## Aim of the task
Could you transcribe every entry exactly, leaving nothing out?
════════════════
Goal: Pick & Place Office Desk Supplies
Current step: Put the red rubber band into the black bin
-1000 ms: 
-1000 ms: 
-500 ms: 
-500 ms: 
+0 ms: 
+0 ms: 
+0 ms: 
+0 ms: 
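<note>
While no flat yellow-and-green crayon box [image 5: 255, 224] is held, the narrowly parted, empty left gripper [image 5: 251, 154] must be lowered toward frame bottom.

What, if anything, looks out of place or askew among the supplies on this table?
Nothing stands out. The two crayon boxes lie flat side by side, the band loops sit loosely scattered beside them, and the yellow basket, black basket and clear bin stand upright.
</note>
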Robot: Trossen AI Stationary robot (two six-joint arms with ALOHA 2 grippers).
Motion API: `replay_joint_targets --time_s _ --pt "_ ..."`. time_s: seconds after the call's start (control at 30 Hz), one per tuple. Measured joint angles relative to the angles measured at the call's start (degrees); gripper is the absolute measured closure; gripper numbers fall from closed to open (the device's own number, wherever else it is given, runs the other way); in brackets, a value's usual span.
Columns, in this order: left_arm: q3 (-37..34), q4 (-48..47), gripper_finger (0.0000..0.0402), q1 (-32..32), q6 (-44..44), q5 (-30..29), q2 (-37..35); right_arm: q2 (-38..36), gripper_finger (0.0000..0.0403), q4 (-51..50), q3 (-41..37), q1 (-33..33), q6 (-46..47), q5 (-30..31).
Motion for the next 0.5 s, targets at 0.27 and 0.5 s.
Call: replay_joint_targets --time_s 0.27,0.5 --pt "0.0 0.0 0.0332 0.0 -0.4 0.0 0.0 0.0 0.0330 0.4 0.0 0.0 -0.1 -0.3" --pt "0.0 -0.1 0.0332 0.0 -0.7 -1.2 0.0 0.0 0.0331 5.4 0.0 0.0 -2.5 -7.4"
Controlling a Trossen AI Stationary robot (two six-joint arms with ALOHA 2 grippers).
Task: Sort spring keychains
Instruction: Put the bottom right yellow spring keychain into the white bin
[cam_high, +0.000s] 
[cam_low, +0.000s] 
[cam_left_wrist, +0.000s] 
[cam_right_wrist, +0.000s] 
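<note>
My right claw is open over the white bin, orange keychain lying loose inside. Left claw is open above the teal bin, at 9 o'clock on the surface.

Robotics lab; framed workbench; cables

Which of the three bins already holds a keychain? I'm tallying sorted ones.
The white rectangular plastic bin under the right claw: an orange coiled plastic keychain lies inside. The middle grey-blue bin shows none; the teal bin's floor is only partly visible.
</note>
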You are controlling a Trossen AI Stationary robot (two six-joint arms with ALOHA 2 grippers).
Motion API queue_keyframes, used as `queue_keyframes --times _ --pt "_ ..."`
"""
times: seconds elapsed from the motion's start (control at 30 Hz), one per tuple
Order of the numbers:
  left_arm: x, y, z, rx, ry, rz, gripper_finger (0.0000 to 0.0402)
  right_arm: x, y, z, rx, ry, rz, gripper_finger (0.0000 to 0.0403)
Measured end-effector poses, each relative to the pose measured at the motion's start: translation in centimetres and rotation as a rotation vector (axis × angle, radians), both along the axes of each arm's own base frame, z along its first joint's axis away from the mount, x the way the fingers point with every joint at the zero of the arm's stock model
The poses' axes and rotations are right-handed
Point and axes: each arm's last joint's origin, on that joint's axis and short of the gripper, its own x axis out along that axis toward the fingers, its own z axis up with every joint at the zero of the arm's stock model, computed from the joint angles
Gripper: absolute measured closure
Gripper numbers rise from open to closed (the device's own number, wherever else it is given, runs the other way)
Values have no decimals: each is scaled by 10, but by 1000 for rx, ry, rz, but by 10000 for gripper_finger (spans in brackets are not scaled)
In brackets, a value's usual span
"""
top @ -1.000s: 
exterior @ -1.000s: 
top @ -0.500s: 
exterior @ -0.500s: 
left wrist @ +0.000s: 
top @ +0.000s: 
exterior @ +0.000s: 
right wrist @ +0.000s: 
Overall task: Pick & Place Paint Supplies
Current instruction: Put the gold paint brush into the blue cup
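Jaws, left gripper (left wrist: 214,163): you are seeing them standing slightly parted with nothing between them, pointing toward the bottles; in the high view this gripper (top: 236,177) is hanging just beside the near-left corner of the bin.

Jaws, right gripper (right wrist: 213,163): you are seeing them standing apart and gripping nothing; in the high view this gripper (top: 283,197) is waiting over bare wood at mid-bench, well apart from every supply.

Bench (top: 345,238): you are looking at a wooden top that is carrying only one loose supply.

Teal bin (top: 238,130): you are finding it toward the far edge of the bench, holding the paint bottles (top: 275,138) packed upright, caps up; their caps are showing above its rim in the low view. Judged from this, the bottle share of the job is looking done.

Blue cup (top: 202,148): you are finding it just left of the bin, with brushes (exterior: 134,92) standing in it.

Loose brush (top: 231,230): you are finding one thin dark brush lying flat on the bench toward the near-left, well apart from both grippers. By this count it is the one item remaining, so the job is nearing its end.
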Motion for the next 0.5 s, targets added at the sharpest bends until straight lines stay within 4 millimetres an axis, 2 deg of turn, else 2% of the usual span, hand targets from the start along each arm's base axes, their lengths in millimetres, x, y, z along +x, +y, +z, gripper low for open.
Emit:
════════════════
## Output for this task
Goal: Pick & Place Office Desk Supplies
Current step: Put the red rubber band into the black bin
-1000 ms: 
-1000 ms: 
-500 ms: 
-500 ms: 
+0 ms: 
+0 ms: 
+0 ms: 
+0 ms: 
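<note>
While no flat yellow-and-green crayon box [image 5: 255, 224] is held, the narrowly parted, empty left gripper [image 5: 251, 154] must be lowered toward frame bottom.

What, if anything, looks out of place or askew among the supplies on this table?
Nothing stands out. The two crayon boxes lie flat side by side, the band loops sit loosely scattered beside them, and the yellow basket, black basket and clear bin stand upright.
</note>
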Robot: Trossen AI Stationary robot (two six-joint arms with ALOHA 2 grippers).
Motion API: `replay_joint_targets --time_s _ --pt "_ ..."`. time_s: seconds after the call's start (control at 30 Hz), one per tuple. Measured joint angles relative to the angles measured at the call's start (degrees); gripper is the absolute measured closure; gripper numbers fall from closed to open (the device's own number, wherever else it is given, runs the other way); in brackets, a value's usual span.
Columns, in this order: left_arm: q3 (-37..34), q4 (-48..47), gripper_finger (0.0000..0.0402), q1 (-32..32), q6 (-44..44), q5 (-30..29), q2 (-37..35); right_arm: q2 (-38..36), gripper_finger (0.0000..0.0403), q4 (-51..50), q3 (-41..37), q1 (-33..33), q6 (-46..47), q5 (-30..31).
Motion for the next 0.5 s, targets at 0.27 and 0.5 s.
Call: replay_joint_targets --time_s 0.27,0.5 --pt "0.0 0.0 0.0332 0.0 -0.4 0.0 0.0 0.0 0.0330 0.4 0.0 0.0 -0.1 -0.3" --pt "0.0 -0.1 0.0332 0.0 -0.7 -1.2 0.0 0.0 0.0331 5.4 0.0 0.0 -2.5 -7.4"
Controlling a Trossen AI Stationary robot (two six-joint arms with ALOHA 2 grippers).
Task: Sort spring keychains
Instruction: Put the bottom right yellow spring keychain into the white bin
[cam_high, +0.000s] 
[cam_low, +0.000s] 
[cam_left_wrist, +0.000s] 
[cam_right_wrist, +0.000s] 
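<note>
My right claw is open over the white bin, orange keychain lying loose inside. Left claw is open above the teal bin, at 9 o'clock on the surface.

Robotics lab; framed workbench; cables

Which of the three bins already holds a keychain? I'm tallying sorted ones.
The white rectangular plastic bin under the right claw: an orange coiled plastic keychain lies inside. The middle grey-blue bin shows none; the teal bin's floor is only partly visible.
</note>
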You are controlling a Trossen AI Stationary robot (two six-joint arms with ALOHA 2 grippers).
Motion API queue_keyframes, used as `queue_keyframes --times _ --pt "_ ..."`
"""
times: seconds elapsed from the motion's start (control at 30 Hz), one per tuple
Order of the numbers:
  left_arm: x, y, z, rx, ry, rz, gripper_finger (0.0000 to 0.0402)
  right_arm: x, y, z, rx, ry, rz, gripper_finger (0.0000 to 0.0403)
Measured end-effector poses, each relative to the pose measured at the motion's start: translation in centimetres and rotation as a rotation vector (axis × angle, radians), both along the axes of each arm's own base frame, z along its first joint's axis away from the mount, x the way the fingers point with every joint at the zero of the arm's stock model
The poses' axes and rotations are right-handed
Point and axes: each arm's last joint's origin, on that joint's axis and short of the gripper, its own x axis out along that axis toward the fingers, its own z axis up with every joint at the zero of the arm's stock model, computed from the joint angles
Gripper: absolute measured closure
Gripper numbers rise from open to closed (the device's own number, wherever else it is given, runs the other way)
Values have no decimals: each is scaled by 10, but by 1000 for rx, ry, rz, but by 10000 for gripper_finger (spans in brackets are not scaled)
In brackets, a value's usual span
"""
top @ -1.000s: 
exterior @ -1.000s: 
top @ -0.500s: 
exterior @ -0.500s: 
left wrist @ +0.000s: 
top @ +0.000s: 
exterior @ +0.000s: 
right wrist @ +0.000s: 
Overall task: Pick & Place Paint Supplies
Current instruction: Put the gold paint brush into the blue cup
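Jaws, left gripper (left wrist: 214,163): you are seeing them standing slightly parted with nothing between them, pointing toward the bottles; in the high view this gripper (top: 236,177) is hanging just beside the near-left corner of the bin.

Jaws, right gripper (right wrist: 213,163): you are seeing them standing apart and gripping nothing; in the high view this gripper (top: 283,197) is waiting over bare wood at mid-bench, well apart from every supply.

Bench (top: 345,238): you are looking at a wooden top that is carrying only one loose supply.

Teal bin (top: 238,130): you are finding it toward the far edge of the bench, holding the paint bottles (top: 275,138) packed upright, caps up; their caps are showing above its rim in the low view. Judged from this, the bottle share of the job is looking done.

Blue cup (top: 202,148): you are finding it just left of the bin, with brushes (exterior: 134,92) standing in it.

Loose brush (top: 231,230): you are finding one thin dark brush lying flat on the bench toward the near-left, well apart from both grippers. By this count it is the one item remaining, so the job is nearing its end.
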Motion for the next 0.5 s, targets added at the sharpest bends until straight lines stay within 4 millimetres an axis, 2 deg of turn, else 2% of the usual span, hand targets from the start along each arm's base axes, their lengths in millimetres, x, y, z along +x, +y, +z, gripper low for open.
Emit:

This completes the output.